Malgré les alertes de Météo-France prévenant d’un risque « fort » d’avalanche, de niveau 4 sur 5, l’imprudence a coûté cher. Ce même week-end, trois skieurs hors-piste ont tragiquement perdu la vie dans deux coulées distinctes. Un bilan lourd qui met en lumière les dangers persistants et parfois sous-estimés de la montagne. Faut-il s’étonner de cette pagaille routière alors que les services météorologiques avaient clairement annoncé la couleur ?
La préfecture a dû recommander une « extrême vigilance », un conseil qui semble être arrivé trop tard pour les automobilistes déjà pris au piège. À Moûtiers, nœud routier crucial pour les stations de ski savoyardes, la situation a été particulièrement critique. Les routes, transformées en véritables pièges, ont révélé les lacunes en matière de gestion de crise et de communication préventive efficace.
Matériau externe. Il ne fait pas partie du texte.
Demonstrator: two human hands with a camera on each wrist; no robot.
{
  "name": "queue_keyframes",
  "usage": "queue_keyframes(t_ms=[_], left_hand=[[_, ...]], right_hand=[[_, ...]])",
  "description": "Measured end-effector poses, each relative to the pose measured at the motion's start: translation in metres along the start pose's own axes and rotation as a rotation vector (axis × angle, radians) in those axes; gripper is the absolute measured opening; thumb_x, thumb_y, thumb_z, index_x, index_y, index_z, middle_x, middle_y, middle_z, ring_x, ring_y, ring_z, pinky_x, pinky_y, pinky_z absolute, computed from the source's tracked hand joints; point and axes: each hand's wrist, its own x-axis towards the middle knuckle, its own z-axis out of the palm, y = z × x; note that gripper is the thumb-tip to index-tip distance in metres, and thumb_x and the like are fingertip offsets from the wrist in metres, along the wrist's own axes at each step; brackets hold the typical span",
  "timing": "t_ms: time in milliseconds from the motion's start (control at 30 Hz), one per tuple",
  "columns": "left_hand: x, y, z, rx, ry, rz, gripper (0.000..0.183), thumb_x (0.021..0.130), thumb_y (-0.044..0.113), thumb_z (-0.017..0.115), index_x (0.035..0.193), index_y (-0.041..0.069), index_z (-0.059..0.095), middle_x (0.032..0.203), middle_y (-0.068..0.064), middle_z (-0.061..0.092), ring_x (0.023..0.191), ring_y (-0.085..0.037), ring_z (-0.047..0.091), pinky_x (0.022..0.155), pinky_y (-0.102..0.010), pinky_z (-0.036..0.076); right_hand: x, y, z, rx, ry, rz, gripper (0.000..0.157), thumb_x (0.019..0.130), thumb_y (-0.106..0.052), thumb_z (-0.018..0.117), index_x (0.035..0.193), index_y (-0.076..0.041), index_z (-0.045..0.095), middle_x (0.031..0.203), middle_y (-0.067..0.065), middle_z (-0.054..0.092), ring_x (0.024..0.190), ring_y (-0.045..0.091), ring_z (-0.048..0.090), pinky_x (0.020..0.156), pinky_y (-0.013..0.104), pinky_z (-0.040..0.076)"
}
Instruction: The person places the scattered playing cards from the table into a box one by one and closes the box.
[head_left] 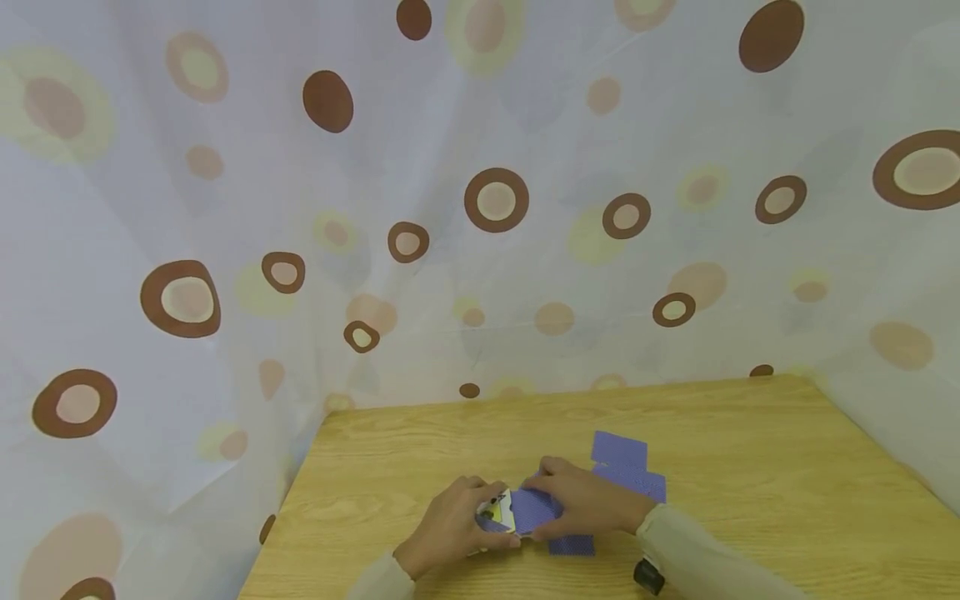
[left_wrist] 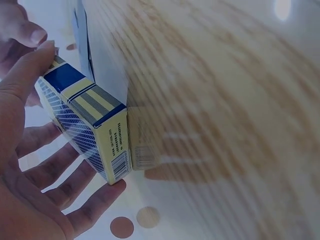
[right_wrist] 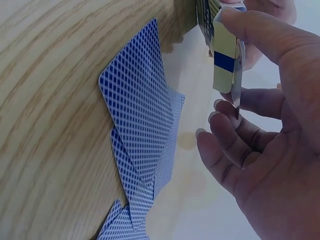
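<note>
A playing card box (left_wrist: 82, 122), cream with blue bands and a blue patterned face, stands tilted at the table in the left wrist view. My left hand (head_left: 453, 521) grips it, thumb along one narrow side and fingers spread behind the opposite side. At the box's other end, my right hand (head_left: 588, 497) pinches a cream end piece with a blue band (right_wrist: 225, 62) between thumb and fingers. From above, a blue patterned panel (head_left: 534, 510) lies between the two hands, beside a white and yellow part of the box (head_left: 504, 510).
Several blue-backed playing cards (right_wrist: 137, 95) lie overlapping on the wooden table (head_left: 750, 467), beyond and beneath my right forearm. Another blue patterned piece (head_left: 572, 545) shows below the right hand. A spotted curtain (head_left: 555, 275) hangs behind the table. Something small and black (head_left: 648, 575) sits at my right wrist.
</note>
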Motion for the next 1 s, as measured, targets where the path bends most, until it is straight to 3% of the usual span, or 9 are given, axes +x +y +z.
queue_keyframes(t_ms=[600, 1000], left_hand=[[-0.001, 0.002, -0.001, -0.015, -0.001, -0.006, 0.083, 0.08, 0.068, 0.076, 0.14, 0.012, 0.065, 0.121, -0.004, 0.066, 0.1, -0.009, 0.057, 0.074, -0.021, 0.049], [-0.001, 0.0, -0.001, -0.028, 0.01, -0.003, 0.082, 0.08, 0.069, 0.075, 0.139, 0.012, 0.066, 0.12, -0.004, 0.067, 0.099, -0.009, 0.057, 0.074, -0.022, 0.049]], right_hand=[[0.007, -0.001, 0.007, 0.012, -0.019, -0.013, 0.083, 0.091, -0.064, 0.068, 0.148, -0.005, 0.054, 0.11, -0.007, 0.048, 0.088, 0.007, 0.043, 0.072, 0.023, 0.044], [0.0, 0.003, 0.003, 0.065, -0.007, 0.025, 0.078, 0.092, -0.06, 0.069, 0.145, -0.004, 0.055, 0.121, -0.004, 0.053, 0.099, 0.01, 0.052, 0.085, 0.033, 0.051]])
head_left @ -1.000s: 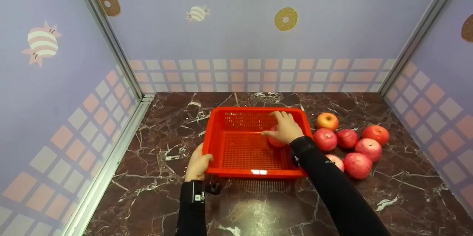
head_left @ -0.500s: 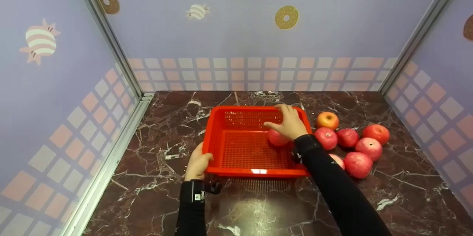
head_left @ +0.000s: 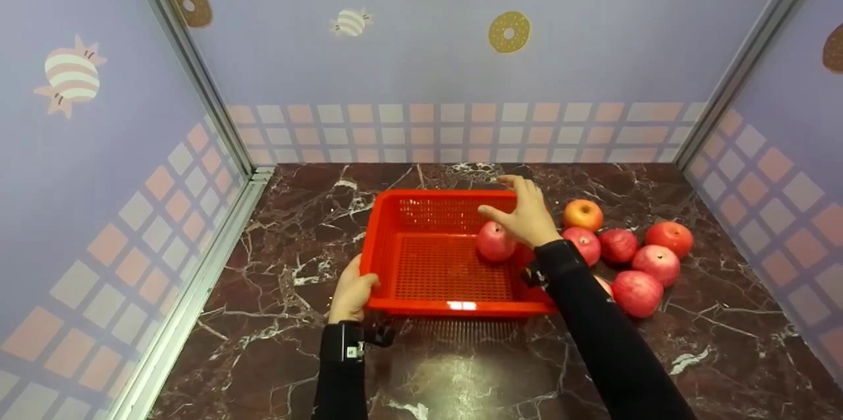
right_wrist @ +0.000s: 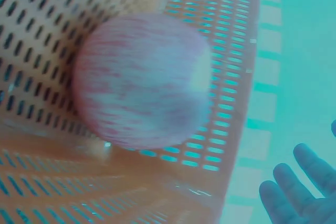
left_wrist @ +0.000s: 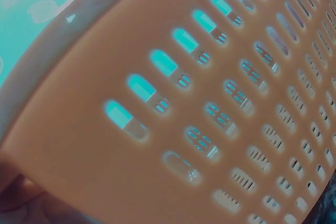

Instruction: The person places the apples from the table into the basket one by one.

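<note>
A red plastic basket point(head_left: 454, 307) with slotted walls sits on the marbled surface. My left hand point(head_left: 352, 289) grips its left rim, thumb over the top; the left wrist view shows the perforated wall point(left_wrist: 79, 103) close up. Inside, toward the right end, lies one apple point(head_left: 495, 242), which fills the middle of the right wrist view as a striped apple point(right_wrist: 142, 82). Above the basket's right side hovers my right hand point(head_left: 527, 212), fingers spread, apart from the apple. In the right wrist view, fingertips of that right hand point(right_wrist: 302, 192) show beyond the rim.
Several apples lie in a group right of the basket, among them a yellowish-red apple point(head_left: 583, 215) at the back and a red apple point(head_left: 637, 293) at the front. Patterned panels stand behind and at both sides, with a metal rail point(head_left: 191, 321) along the left.
My right hand has let go of the apple inside the basket and moved up and to the right, leaving more of it visible. My left hand stays on the rim.
</note>
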A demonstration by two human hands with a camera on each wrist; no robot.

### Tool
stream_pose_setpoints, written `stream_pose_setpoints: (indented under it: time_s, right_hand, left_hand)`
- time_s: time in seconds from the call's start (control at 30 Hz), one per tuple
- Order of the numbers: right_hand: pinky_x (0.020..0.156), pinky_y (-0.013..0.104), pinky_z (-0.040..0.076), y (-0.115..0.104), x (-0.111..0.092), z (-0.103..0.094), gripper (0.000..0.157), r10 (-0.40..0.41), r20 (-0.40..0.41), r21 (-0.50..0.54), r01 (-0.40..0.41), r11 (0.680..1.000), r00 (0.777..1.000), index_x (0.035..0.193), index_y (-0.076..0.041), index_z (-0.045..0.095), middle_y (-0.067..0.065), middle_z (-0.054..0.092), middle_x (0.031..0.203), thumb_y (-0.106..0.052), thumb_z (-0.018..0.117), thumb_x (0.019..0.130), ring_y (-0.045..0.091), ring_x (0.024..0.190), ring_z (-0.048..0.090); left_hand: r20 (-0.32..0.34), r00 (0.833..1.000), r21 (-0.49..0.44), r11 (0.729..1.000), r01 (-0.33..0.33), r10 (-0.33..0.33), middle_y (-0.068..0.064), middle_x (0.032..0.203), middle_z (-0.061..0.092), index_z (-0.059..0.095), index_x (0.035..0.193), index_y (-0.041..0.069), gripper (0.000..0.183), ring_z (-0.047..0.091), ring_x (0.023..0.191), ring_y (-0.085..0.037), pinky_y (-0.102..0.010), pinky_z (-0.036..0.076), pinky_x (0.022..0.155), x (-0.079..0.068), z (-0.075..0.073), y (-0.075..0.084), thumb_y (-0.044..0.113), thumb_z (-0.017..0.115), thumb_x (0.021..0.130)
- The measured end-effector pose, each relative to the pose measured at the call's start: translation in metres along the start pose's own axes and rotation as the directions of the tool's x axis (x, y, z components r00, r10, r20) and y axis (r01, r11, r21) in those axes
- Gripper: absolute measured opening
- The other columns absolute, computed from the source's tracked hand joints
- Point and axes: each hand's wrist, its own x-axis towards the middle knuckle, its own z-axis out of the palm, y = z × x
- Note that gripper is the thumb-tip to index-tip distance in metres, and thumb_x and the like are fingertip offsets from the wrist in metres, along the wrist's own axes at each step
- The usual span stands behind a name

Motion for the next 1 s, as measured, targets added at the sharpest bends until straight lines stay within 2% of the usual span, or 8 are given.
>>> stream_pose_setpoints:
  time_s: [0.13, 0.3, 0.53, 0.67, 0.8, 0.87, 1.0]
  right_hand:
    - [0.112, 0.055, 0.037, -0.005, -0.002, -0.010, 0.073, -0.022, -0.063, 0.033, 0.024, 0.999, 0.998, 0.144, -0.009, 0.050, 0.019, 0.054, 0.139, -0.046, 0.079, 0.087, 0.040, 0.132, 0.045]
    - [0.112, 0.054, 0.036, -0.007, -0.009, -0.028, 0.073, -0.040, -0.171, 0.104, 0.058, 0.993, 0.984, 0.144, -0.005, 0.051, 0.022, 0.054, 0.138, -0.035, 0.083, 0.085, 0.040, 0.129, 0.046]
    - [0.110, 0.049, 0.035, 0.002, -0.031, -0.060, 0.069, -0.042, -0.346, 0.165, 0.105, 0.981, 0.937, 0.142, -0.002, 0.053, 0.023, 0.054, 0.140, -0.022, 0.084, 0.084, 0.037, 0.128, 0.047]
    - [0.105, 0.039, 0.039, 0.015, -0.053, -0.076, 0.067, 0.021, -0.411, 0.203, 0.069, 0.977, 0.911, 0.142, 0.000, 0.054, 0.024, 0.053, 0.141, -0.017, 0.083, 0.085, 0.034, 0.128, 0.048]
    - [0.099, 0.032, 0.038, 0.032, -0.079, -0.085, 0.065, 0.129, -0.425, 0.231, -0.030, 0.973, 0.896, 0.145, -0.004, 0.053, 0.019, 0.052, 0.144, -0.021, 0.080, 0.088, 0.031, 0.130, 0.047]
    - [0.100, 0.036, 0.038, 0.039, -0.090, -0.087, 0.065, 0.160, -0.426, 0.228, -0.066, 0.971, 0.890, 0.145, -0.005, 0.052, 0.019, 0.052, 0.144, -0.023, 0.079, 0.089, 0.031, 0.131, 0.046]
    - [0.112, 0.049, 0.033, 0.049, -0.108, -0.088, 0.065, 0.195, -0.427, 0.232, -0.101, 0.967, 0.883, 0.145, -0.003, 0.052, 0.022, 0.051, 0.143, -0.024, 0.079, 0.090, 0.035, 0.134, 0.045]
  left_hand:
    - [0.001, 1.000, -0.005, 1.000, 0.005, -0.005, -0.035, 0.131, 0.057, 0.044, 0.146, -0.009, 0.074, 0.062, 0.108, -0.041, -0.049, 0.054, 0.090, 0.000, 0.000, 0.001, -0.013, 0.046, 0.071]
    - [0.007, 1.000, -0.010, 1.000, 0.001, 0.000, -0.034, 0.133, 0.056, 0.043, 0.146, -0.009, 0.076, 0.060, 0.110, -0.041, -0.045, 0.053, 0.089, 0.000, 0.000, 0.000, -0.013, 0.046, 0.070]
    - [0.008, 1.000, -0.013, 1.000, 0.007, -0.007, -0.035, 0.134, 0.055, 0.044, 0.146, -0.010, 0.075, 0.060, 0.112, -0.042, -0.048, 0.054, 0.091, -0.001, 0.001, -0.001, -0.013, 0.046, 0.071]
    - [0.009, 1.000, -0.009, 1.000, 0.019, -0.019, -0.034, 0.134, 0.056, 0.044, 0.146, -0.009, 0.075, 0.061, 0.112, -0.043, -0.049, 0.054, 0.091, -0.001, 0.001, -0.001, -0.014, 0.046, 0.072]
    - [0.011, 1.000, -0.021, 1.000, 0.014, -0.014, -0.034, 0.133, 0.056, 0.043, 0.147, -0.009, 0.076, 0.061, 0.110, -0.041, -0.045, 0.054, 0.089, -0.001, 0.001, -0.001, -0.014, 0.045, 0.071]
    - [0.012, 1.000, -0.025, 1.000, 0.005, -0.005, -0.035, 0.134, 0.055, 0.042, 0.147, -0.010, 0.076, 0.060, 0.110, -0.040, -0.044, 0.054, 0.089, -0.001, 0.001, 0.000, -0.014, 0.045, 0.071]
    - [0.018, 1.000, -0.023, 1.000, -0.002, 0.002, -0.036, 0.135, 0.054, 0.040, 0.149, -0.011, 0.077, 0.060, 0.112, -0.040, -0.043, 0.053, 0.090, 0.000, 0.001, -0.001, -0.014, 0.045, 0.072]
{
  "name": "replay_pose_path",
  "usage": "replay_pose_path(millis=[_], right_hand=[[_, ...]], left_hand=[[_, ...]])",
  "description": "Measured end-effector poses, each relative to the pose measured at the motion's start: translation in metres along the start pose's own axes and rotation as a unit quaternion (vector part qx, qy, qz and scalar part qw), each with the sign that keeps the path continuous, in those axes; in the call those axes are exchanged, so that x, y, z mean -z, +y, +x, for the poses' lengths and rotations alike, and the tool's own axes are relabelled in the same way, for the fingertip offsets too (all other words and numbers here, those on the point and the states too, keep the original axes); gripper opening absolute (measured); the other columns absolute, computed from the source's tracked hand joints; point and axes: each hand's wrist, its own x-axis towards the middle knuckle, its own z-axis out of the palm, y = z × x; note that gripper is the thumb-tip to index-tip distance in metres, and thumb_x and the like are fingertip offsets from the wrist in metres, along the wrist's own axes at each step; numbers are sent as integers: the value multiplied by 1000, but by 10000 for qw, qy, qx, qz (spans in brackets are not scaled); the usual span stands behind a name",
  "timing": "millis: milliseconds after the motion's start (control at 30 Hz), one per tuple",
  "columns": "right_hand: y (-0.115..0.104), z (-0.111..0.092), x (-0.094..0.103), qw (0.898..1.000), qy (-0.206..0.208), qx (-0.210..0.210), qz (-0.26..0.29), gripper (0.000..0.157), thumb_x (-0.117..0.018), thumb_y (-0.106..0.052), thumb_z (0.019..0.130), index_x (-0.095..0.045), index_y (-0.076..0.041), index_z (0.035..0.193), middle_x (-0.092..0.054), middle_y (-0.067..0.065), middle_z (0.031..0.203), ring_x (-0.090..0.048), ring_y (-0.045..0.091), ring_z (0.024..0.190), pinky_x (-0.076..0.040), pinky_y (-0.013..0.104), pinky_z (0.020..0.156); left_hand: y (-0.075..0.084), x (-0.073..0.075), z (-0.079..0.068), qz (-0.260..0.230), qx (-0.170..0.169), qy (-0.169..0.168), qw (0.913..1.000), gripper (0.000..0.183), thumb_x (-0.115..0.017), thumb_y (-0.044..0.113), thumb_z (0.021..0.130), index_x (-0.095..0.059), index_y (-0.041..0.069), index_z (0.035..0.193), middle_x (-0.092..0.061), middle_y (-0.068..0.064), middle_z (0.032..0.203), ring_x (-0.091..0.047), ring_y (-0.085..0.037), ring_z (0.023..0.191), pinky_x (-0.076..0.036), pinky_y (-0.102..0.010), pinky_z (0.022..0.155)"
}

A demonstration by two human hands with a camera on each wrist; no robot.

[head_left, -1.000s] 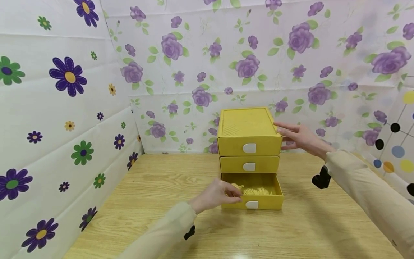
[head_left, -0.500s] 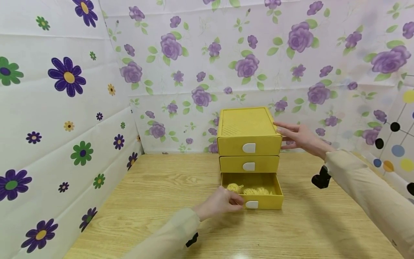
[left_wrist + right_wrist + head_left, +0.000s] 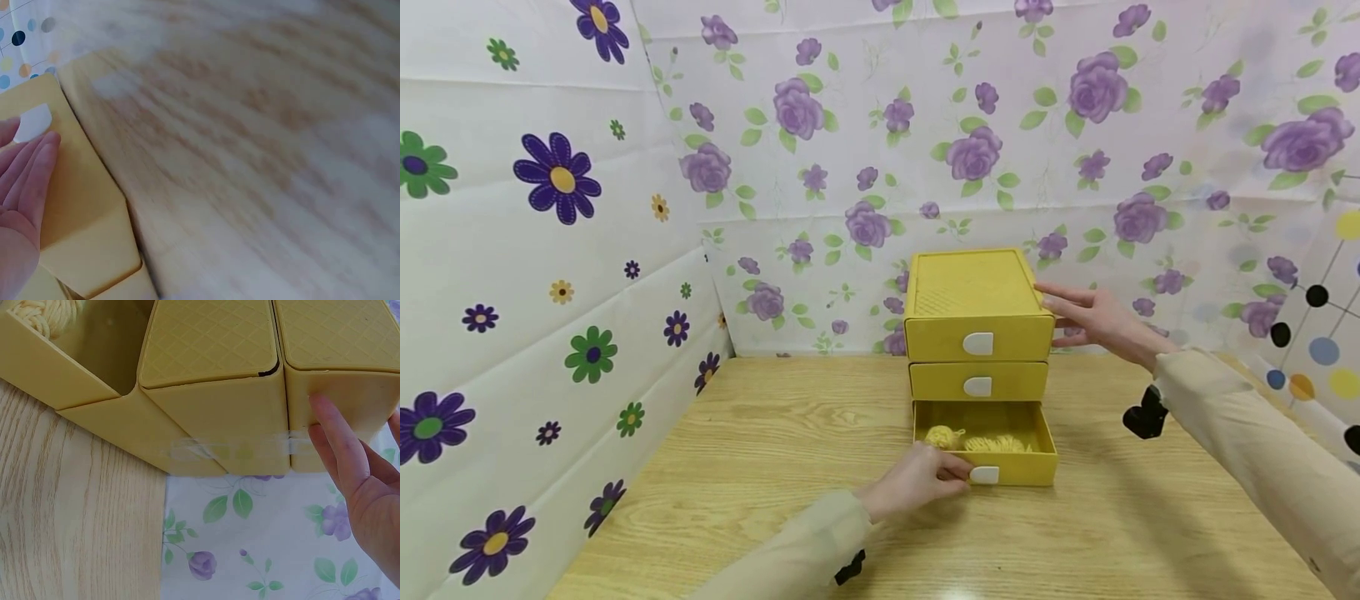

Alors que certains ont pu reprendre la route sous un soleil retrouvé, le souvenir de cette nuit d’incertitude demeure. Cet épisode souligne, une fois de plus, la fragilité de nos infrastructures face aux éléments et l’importance cruciale de la prudence. Il est grand temps de repenser les dispositifs d’alerte et de sécurité pour éviter que de telles scènes de désolation ne se reproduisent, transformant des vacances au ski en une expérience traumatisante.